Population (2014 Estimate)
- • Total: 504,720

= Kapoeta State =

State of South Sudan from 2015 to 2020

Kapoeta State was a state in South Sudan that existed between 2 October 2015 and 22 February 2020. It was located in the Equatoria region and it bordered Imatong to the west, Boma to the north, Ethiopia to the east, and Kenya and Uganda to the south.

==History==

On 2 October 2015, President Salva Kiir issued a decree establishing 28 states in place of the 10 constitutionally established states. The decree established the new states largely along ethnic lines. A number of opposition parties and civil society groups challenged the constitutionality of the decree. Kiir later resolved to take it to parliament for approval as a constitutional amendment. In November the South Sudanese parliament empowered President Kiir to create new states.

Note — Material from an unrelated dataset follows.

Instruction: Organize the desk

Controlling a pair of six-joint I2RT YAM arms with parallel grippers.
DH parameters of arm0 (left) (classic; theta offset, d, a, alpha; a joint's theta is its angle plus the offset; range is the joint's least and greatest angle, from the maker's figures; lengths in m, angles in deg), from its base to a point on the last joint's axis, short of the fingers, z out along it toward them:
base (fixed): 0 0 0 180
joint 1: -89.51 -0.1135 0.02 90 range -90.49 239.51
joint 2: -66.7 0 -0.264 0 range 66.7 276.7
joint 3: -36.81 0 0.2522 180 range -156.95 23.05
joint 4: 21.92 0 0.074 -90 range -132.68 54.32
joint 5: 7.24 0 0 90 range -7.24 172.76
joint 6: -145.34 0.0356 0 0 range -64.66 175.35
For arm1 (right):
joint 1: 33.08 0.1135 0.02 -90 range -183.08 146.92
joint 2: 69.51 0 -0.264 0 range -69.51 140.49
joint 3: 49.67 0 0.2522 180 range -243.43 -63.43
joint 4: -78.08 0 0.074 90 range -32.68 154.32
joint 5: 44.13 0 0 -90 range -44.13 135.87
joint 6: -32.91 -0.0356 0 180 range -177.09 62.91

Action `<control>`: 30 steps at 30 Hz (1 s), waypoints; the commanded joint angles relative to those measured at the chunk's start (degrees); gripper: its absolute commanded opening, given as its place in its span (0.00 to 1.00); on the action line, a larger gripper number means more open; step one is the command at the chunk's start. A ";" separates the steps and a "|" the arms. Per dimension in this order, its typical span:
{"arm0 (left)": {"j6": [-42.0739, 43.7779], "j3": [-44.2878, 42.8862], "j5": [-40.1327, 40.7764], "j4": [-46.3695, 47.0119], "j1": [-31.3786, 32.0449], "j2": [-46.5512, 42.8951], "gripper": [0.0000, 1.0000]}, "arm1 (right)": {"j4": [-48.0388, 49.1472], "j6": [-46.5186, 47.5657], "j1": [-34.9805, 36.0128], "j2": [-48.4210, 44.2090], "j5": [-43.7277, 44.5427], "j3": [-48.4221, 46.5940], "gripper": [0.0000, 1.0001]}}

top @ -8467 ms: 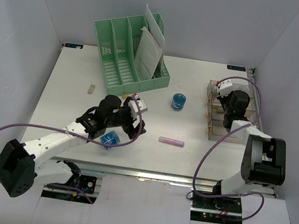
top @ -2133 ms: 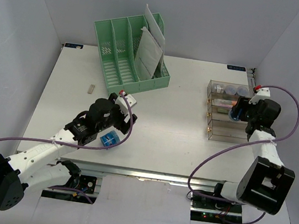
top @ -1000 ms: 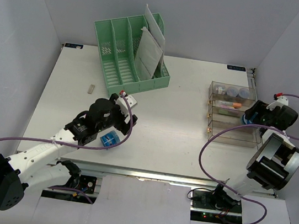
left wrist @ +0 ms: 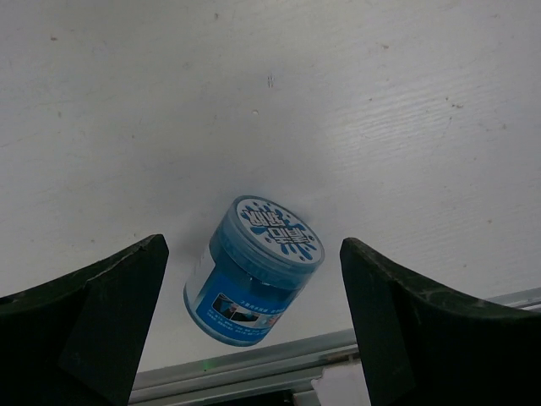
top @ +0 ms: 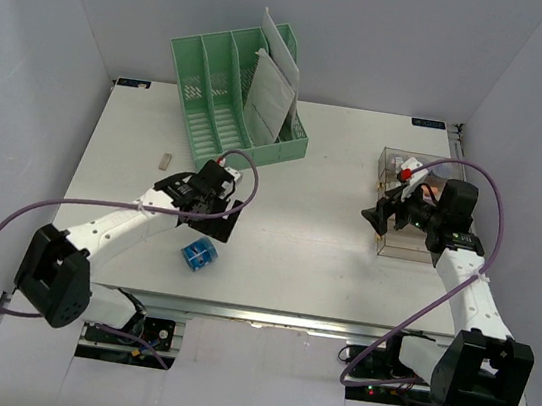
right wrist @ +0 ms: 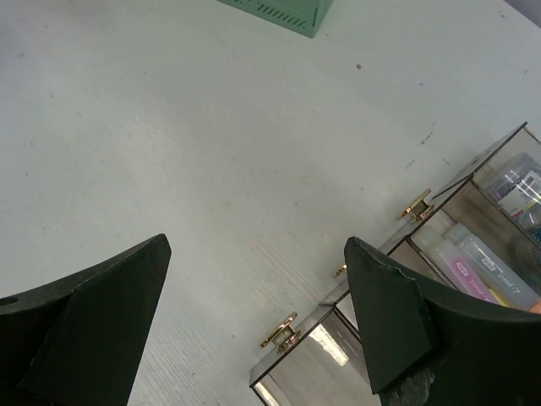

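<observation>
The desk (top: 304,258) is a wide white tabletop with a metal rail along its front. A small blue jar (top: 198,252) with a printed lid sits on it near that rail. My left gripper (top: 216,218) hovers open just behind and above the jar. In the left wrist view the blue jar (left wrist: 254,271) lies below the open left gripper (left wrist: 252,244), untouched, on the desk (left wrist: 338,101). My right gripper (top: 375,216) hangs open at the left edge of the clear tray (top: 417,239). The right wrist view shows the right gripper (right wrist: 258,244) empty over the desk (right wrist: 169,127).
A green slotted file rack (top: 236,92) with papers stands at the back; the rack's corner (right wrist: 287,10) shows in the right wrist view. The clear tray (right wrist: 473,254) has gold handles (right wrist: 279,331) and holds small items. A small grey piece (top: 166,159) lies at the left.
My left gripper has pulled up and back from the blue jar, which stays near the front rail. My right arm has swung from the tray's right side to its left edge.
</observation>
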 commanded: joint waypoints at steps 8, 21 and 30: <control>4.78 -8.34 -2.81 -11.23 2.21 12.56 0.96 | 0.97 -2.43 0.52 -1.66 -1.41 -0.98 0.90; 4.93 -9.77 -2.63 -12.75 2.82 22.69 0.90 | 1.18 -2.64 0.52 -1.62 -1.56 -0.77 0.90; 3.35 -12.14 -2.84 -13.48 2.82 24.21 0.35 | -0.98 -0.06 0.58 -2.62 -5.62 -0.91 0.90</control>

Luois Lobong Lojore was appointed Governor on 24 December.

==Geography==
===Administrative divisions===
After the split up, Kapoeta State broke down even further for a total of 8 counties in the state (created in April 2016). The 8 counties are part of the 180 counties in South Sudan. The 8 counties are consisted of the following:

- Budi; headquarters: Chukudum
- Kapoeta East; headquarters: Narus
- Kapoeta North; headquarters: Nasikal or Riwoto
- Kapoeta South; headquarters: Kapoeta
- Kauto; headquarters: Nanyangacor
- Kimo (Timo); headquarters: Dongsike
- Kimotong; headquarters: Napak
- Ngauro; headquarters: Ngauro

The counties are further sub-divided into payams, and the payams are then further sub-divided into bomas.